A Pasadena Employment Law Firm

Committed to Helping Workers

Phone

(626) 380-9000

Pasadena discrimination attorney Ramit MizrahiMizrahi Law is devoted to protecting the rights of employees in Los Angeles and throughout California. I have dedicated my career to representing workers. I founded the firm to ensure that each of my clients receives the care and attention he or she deserves in their fight for justice.

I grew up in New York City as the daughter of two immigrants who were working toward the American Dream. I watched how my parents’ work shaped their identity, pride, and well-being. I developed an appreciation for the importance of our jobs in each of our lives.

While in college at UC-Berkeley, I majored in Business Administration (with aspirations of being a business owner like my father), but also found myself drawn to ethnic studies and social psychology classes. I was excited to learn about the various civil rights movements and how activists used the courts to advance equal rights.

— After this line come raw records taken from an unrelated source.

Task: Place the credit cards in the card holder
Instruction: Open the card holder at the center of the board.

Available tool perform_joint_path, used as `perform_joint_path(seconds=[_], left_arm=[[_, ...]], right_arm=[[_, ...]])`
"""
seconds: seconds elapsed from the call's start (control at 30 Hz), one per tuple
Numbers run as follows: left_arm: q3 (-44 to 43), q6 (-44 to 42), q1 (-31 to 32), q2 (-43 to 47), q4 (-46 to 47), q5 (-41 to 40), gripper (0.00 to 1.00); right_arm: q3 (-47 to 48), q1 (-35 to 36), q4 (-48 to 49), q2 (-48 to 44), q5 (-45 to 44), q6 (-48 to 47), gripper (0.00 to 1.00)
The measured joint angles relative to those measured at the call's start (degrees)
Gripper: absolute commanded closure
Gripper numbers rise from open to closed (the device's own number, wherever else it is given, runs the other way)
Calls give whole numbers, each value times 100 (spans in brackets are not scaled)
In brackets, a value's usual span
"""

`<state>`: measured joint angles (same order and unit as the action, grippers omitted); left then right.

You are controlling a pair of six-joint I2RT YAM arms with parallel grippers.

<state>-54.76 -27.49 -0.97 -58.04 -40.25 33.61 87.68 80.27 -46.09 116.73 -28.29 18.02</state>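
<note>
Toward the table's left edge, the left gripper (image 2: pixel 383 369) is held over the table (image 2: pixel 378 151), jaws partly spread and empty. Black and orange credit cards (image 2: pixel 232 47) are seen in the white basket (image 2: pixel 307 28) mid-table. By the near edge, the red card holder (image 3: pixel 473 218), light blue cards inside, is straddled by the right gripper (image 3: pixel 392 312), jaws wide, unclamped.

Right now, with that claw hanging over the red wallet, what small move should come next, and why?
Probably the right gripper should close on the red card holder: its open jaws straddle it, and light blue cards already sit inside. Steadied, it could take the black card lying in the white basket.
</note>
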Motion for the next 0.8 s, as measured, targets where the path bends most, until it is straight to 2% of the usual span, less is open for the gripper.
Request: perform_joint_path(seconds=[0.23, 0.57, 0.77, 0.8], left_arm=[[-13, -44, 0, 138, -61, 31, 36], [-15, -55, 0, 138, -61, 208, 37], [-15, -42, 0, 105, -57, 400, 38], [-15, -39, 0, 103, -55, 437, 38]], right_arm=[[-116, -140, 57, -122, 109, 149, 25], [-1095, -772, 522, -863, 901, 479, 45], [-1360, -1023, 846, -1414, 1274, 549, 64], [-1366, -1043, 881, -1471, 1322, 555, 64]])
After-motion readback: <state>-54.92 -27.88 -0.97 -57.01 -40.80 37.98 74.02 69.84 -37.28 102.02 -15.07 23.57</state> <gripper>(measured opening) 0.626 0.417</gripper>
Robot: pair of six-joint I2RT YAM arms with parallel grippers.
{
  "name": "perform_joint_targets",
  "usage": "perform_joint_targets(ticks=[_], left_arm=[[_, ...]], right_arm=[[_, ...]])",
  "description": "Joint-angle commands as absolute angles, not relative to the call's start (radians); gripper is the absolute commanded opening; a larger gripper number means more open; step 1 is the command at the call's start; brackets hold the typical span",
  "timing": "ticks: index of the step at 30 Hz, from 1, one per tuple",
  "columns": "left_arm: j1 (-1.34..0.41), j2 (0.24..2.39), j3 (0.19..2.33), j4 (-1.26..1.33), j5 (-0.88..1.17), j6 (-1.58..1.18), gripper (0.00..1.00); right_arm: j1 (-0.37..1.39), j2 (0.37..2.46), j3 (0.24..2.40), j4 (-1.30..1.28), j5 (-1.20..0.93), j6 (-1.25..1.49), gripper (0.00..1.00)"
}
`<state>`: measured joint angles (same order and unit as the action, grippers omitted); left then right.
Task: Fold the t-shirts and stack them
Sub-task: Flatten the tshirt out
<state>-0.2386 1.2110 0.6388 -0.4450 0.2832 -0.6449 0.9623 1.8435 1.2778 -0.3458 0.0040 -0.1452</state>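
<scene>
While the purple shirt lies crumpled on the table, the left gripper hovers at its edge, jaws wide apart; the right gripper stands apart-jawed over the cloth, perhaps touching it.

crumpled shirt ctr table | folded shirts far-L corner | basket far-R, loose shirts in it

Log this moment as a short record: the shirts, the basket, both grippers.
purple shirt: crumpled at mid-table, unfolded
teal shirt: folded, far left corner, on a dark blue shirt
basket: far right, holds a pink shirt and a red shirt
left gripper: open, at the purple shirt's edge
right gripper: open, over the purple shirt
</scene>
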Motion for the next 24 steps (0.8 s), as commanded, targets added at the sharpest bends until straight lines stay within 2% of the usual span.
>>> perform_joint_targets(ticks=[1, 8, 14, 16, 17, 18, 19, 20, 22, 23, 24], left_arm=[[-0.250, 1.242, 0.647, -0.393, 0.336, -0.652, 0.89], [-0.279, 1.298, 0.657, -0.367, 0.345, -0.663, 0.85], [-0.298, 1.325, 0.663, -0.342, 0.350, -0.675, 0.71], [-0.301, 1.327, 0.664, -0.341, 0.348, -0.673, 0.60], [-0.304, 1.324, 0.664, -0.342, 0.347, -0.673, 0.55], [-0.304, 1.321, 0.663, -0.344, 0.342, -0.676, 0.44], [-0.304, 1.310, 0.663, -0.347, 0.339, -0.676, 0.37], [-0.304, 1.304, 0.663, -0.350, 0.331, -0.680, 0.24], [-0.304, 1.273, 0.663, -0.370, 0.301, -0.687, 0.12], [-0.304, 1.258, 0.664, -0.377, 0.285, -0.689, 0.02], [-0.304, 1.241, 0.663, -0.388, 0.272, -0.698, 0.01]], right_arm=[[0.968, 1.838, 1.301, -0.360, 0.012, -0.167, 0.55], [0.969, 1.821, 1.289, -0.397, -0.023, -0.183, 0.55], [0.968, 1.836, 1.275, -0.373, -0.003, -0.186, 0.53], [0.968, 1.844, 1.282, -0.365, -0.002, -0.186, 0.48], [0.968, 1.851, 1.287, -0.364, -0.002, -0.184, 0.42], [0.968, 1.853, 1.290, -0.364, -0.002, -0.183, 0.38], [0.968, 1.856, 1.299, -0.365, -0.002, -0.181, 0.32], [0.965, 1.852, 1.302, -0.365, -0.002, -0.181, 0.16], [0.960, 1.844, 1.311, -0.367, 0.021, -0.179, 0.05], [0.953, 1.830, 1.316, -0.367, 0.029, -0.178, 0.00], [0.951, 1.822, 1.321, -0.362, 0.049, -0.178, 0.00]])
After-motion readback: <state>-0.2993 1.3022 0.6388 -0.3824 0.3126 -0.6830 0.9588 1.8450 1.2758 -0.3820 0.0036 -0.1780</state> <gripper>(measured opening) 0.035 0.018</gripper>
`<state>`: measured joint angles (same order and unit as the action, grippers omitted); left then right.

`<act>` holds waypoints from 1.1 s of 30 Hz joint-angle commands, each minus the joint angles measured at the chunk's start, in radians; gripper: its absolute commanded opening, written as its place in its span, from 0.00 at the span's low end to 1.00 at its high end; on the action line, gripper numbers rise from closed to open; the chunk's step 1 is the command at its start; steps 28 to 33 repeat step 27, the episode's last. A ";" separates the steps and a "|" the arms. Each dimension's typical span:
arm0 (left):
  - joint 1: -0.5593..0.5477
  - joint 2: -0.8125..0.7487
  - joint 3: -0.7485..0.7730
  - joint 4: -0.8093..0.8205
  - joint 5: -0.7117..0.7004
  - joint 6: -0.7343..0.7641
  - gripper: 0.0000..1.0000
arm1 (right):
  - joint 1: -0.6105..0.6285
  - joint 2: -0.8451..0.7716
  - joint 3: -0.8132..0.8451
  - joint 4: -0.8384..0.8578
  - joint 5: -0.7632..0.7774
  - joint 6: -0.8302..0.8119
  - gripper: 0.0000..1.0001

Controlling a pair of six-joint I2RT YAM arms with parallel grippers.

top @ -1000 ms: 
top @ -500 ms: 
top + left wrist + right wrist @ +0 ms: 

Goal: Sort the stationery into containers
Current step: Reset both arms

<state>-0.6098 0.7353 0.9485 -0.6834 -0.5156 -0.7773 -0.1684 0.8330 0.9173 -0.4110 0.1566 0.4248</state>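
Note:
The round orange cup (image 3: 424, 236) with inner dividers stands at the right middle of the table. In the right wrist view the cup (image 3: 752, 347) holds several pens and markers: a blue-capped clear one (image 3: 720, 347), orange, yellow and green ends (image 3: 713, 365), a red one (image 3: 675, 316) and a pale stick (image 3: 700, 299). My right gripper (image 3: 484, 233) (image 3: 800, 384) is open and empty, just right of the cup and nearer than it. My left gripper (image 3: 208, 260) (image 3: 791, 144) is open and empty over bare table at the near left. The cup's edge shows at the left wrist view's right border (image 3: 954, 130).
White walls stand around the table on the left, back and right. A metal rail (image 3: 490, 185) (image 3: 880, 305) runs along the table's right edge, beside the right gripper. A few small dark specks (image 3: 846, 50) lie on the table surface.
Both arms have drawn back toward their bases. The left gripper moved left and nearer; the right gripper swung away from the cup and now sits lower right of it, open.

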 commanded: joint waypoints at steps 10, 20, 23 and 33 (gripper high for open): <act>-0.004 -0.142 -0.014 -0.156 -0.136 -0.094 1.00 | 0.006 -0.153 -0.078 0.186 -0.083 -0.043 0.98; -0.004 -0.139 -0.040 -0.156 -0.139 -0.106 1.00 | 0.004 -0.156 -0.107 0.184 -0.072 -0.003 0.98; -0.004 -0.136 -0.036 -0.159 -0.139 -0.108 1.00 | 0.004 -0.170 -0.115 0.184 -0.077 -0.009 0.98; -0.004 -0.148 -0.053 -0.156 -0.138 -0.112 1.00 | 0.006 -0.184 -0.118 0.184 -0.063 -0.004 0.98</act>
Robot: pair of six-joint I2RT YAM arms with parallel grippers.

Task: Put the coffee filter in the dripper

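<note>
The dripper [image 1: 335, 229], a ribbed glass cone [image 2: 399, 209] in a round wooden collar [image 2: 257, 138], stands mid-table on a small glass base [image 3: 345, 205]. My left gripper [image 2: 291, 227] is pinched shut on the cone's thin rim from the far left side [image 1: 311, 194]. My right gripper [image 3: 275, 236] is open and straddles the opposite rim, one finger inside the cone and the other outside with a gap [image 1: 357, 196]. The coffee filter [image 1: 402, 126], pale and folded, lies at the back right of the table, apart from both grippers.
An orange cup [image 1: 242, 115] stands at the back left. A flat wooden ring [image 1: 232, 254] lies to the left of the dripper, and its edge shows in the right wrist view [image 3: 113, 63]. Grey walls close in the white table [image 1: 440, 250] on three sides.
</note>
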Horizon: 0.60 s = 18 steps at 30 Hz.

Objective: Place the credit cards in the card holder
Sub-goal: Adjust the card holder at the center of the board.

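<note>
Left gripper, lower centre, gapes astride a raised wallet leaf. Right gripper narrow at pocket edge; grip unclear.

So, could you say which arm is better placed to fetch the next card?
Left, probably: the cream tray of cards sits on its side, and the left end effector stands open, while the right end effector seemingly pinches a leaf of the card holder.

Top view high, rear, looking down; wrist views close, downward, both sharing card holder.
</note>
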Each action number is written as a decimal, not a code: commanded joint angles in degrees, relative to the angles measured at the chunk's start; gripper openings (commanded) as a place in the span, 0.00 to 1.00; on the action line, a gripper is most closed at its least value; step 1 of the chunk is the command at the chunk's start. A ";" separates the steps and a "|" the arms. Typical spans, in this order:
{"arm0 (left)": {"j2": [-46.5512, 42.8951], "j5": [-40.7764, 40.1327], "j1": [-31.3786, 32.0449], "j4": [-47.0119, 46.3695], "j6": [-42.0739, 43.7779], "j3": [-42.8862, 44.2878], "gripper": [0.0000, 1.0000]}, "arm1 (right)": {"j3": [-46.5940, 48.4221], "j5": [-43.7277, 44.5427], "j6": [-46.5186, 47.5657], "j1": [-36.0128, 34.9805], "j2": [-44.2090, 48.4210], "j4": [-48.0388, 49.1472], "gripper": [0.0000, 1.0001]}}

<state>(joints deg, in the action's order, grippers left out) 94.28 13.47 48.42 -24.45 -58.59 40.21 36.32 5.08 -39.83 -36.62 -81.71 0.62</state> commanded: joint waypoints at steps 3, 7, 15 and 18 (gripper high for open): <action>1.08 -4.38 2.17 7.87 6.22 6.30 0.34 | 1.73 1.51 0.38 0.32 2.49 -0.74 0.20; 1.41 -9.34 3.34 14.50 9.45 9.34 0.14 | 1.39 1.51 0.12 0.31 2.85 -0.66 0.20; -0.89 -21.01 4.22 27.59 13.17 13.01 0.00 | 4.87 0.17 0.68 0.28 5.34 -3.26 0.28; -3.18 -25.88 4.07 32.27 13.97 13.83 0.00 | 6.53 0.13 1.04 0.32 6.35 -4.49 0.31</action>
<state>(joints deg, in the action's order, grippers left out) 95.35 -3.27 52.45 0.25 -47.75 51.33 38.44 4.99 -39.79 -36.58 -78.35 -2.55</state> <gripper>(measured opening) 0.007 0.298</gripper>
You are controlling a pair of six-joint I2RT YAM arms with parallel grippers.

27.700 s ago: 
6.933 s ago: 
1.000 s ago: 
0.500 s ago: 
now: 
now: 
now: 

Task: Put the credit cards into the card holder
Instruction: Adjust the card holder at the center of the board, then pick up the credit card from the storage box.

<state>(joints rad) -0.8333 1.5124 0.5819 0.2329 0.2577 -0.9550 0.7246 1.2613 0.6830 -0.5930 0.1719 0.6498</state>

Cases like Brown v. Board of Education, Loving v. Virginia, and Roe v. Wade inspired me, as I saw how the law could be used as a tool to push for social change and progress. It seemed to me that in those heady days, the change was almost palpable as unfair laws and policies across the country were deemed unconstitutional in one fell swoop! In college, I was also fascinated by the research of social psychologists who sought to observe and explain how people think and act and why we do the things we do. I learned that even those with the best of intentions can harbor unconscious biases and associations that influence their behavior. It is only by acknowledging this and working to correct it that we can get closer to the ideal of a just and equal society.

The more aware I became, the more I came to see that while we have come a long way, there is more progress to be made. Women still earn 77 cents to the male dollar for the same work (even less for women of color), women and minorities are still grossly underrepresented in positions of authority, the most vulnerable populations are still widely abused (for example, farm workers), caregiving remains undervalued and marginalized, and economic inequality runs rampant. It is too soon to declare victory and deem discrimination a thing of the past; there is still much to be done!

Inspired to work for civil rights, I applied both to law school at Yale and to a master’s program in Gender & Social Policy at the London School of Economics. I wanted to study how social policies and laws influence equality in greater depth, so I deferred starting at Yale for a year to complete the master’s program.

At the LSE, I explored the powerful influences that social policies and law have on gender equality. Tax policies, childcare credits, and paid and job-protected parental leave–as examples–all shape familial dynamics and the role of men and women in society as a whole. My master’s dissertation focused on single mothers, wages, and poverty in the United States. I learned that the majority of children of working single mothers live in poverty, in large part because the minimum wage is simply too low to support a single-income family, even if the parent is working 50 hours a week. It became clear to me that workplace fairness is a prerequisite for social equality.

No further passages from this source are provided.